In [None]:
'''
GOAL: 99% **TEST** ACCURACY
'''

# explore different architectures, data augmentation and regularization methods to determine a suitable range of parameters
# TODO: use optuna to explore the hyperparameter spacej
# TODO: report final hyperparameter values and test accuracy

# SUBMIT:
# TODO: "informed discussion" of approach to hyperparameter exploration / observations
# TODO: submit use of optuna code
# TODO: final performance of model
# TODO: discussion of limitations of not using a separate validation set

In [1]:
import os

import optuna
from optuna.trial import TrialState
import torch
import torch.nn as nn
import torch.nn.functional as F
import torch.optim as optim
import torch.utils.data
from torchvision import datasets
from torchvision import transforms

In [2]:
DEVICE = torch.device("mps")
BATCHSIZE = 512
CLASSES = 10
DIR = os.getcwd() #./datafiles/
EPOCHS = 10
N_TRAIN_EXAMPLES = BATCHSIZE * 30
N_VALID_EXAMPLES = BATCHSIZE * 10

LOSS_FN = nn.CrossEntropyLoss()

torch.manual_seed(0)

In [3]:
def get_mnist():

    # Any data augmentation should be added to training
    train_transform = transforms.Compose([
        transforms.ToTensor(),
        transforms.Normalize(mean=0.1307, std=0.3081),
    ])

    # Test data should have normalization applied, but no augmentation
    test_transform = transforms.Compose([
        transforms.ToTensor(),
        transforms.Normalize(mean=0.1307, std=0.3081)
    ])

    # Load FashionMNIST dataset.
    train_loader = torch.utils.data.DataLoader(
        datasets.MNIST(DIR, train=True, download=True, transform=transforms.ToTensor()),
        batch_size=BATCHSIZE,
        shuffle=True,
    )
    valid_loader = torch.utils.data.DataLoader(
        datasets.MNIST(DIR, train=False, download=True, transform=transforms.ToTensor()),
        batch_size=BATCHSIZE,
        shuffle=True,
    )

    return train_loader, valid_loader

In [4]:
import math
def get_output_size(input_size, padding, stride, kernel):   
    return math.floor((input_size + 2*padding - kernel)/stride) + 1

In [5]:
class MNIST_Model(nn.Module):
    def __init__(self, trial):
        super().__init__()

        img_size = 28

        # NOTE: optuna params 
        layer1_channels_exp = trial.suggest_int("layer1_channels_exp", 3, 5) # 1st layer output could be 8 16 32
        layer2_channels_exp = trial.suggest_int("layer2_channels_exp", 6, 8) # 2nd layer output could be 64 128 256

        layer1_channels = 2 ** layer1_channels_exp
        layer2_channels = 2 ** layer2_channels_exp

        self.conv1 = nn.Conv2d(1, layer1_channels, kernel_size=(5, 5), padding='same')
        self.conv2 = nn.Conv2d(layer1_channels, layer2_channels, kernel_size=(3, 3), padding='same')
        self.mp = nn.MaxPool2d(kernel_size=(2, 2), stride=2, padding=1)
        
        # Batch nrom
        self.bn1 = nn.BatchNorm2d(layer1_channels)
        self.bn2 = nn.BatchNorm2d(layer2_channels)
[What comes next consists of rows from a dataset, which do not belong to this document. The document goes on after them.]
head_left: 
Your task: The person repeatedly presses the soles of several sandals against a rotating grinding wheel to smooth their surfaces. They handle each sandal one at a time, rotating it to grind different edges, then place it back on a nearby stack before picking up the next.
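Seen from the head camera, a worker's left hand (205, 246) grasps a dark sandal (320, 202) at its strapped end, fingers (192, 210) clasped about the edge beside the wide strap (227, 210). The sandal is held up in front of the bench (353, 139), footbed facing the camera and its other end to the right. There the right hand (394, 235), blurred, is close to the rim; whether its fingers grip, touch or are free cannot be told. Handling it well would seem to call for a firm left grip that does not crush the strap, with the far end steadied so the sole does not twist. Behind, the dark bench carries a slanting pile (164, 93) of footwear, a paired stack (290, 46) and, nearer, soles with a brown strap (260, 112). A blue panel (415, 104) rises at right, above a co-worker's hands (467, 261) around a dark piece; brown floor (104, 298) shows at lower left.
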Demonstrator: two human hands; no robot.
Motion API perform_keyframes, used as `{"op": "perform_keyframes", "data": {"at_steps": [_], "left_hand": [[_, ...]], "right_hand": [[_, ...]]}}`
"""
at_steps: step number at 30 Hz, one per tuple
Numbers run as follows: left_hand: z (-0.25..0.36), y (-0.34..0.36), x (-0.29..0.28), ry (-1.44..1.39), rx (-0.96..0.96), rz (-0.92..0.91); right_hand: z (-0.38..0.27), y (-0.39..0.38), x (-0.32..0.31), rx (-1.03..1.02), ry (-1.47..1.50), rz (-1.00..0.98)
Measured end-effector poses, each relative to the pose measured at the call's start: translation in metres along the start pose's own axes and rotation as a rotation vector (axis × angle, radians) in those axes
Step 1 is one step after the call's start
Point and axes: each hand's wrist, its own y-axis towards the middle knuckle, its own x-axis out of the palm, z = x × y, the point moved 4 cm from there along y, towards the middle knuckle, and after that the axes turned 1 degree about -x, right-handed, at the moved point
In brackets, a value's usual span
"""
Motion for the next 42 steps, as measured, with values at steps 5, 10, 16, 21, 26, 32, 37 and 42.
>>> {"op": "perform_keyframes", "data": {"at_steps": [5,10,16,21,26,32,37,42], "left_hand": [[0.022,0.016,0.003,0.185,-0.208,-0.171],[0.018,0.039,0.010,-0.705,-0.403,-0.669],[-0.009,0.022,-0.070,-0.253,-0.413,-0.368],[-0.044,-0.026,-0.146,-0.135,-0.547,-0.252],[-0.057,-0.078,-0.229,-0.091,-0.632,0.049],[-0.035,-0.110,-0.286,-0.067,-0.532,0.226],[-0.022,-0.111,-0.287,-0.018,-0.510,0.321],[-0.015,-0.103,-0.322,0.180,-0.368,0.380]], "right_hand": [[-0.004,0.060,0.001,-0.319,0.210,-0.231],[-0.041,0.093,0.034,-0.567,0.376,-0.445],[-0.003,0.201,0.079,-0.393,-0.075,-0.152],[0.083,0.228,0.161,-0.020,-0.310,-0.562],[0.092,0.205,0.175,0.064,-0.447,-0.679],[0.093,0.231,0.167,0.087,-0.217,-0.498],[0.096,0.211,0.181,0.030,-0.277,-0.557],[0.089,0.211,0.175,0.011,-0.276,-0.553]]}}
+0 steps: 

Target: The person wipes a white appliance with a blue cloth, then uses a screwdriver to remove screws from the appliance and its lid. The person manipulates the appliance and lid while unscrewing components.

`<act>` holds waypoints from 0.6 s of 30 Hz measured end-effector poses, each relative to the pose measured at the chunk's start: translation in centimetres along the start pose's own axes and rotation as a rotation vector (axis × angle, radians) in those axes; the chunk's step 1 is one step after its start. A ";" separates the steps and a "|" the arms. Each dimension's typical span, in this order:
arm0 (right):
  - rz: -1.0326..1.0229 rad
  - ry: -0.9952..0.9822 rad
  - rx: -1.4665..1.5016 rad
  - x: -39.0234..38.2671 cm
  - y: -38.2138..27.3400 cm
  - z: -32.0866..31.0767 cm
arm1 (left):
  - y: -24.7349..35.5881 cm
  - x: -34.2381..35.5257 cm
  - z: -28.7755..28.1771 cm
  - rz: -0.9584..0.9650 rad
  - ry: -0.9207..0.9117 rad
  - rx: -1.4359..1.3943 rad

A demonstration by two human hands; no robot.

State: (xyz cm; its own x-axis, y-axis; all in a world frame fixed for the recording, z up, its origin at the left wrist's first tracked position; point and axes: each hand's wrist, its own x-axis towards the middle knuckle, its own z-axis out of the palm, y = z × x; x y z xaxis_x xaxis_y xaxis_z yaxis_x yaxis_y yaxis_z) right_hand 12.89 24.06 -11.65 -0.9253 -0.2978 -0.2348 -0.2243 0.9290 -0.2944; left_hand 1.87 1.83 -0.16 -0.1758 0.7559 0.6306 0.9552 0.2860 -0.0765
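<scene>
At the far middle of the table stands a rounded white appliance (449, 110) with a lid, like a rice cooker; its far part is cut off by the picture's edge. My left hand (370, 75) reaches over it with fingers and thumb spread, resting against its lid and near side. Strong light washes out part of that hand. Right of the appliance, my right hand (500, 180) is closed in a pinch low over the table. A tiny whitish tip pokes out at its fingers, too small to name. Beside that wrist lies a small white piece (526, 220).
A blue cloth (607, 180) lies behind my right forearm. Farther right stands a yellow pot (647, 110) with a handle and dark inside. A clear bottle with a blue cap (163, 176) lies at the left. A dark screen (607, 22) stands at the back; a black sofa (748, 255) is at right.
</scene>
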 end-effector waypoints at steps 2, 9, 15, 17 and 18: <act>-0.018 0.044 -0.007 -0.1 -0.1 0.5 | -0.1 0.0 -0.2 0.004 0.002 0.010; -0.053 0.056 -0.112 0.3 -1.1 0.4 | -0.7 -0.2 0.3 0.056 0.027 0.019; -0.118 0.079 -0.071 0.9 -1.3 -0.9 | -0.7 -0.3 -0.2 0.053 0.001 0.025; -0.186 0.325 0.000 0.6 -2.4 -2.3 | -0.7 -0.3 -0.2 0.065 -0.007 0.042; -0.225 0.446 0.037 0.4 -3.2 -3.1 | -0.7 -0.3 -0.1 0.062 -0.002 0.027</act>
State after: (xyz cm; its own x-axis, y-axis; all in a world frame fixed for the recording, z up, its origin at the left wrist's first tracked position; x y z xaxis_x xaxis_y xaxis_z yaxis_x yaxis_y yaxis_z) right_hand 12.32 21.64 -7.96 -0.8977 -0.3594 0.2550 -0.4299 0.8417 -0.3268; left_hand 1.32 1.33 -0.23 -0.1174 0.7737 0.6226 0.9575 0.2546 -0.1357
        out1 = get_output_size(input_size=img_size, padding=1, stride=2, kernel=2)
        out2 = get_output_size(input_size=out1, padding=1, stride=2, kernel=2)

        # Activation
        self.relu = nn.ReLU()

        p = trial.suggest_float("dropout_p:", 0, 0.1) #NOTE: optuna param
        self.dropout = nn.Dropout(p)
        self.output_layer = nn.Linear(layer2_channels*out2*out2, CLASSES)
    
    def forward(self, x):
        x = self.conv1(x)
        x = self.relu(x)
        x = self.mp(x)
        x = self.bn1(x)

        x = self.conv2(x)
        x = self.relu(x)
        x = self.mp(x)
        x = self.bn2(x)

        x = self.dropout(x)
        x = x.view(x.size(0), -1) 
        x = self.output_layer(x)
        return x

def define_model(trial):
    model = MNIST_Model(trial)
    return model


In [None]:
def define_model_old(trial):
    # We optimize the number of layers, hidden units and dropout ratio in each layer.
    n_layers = trial.suggest_int("n_layers", 2, 4)
    layers = []

    in_channels = 1
    for i in range(n_layers):
        out_channels = trial.suggest_int("n_units_l{}".format(i), in_channels, 128)
        kernel_size = 7 - (2*i)
        print(f"kernel_size: {kernel_size}")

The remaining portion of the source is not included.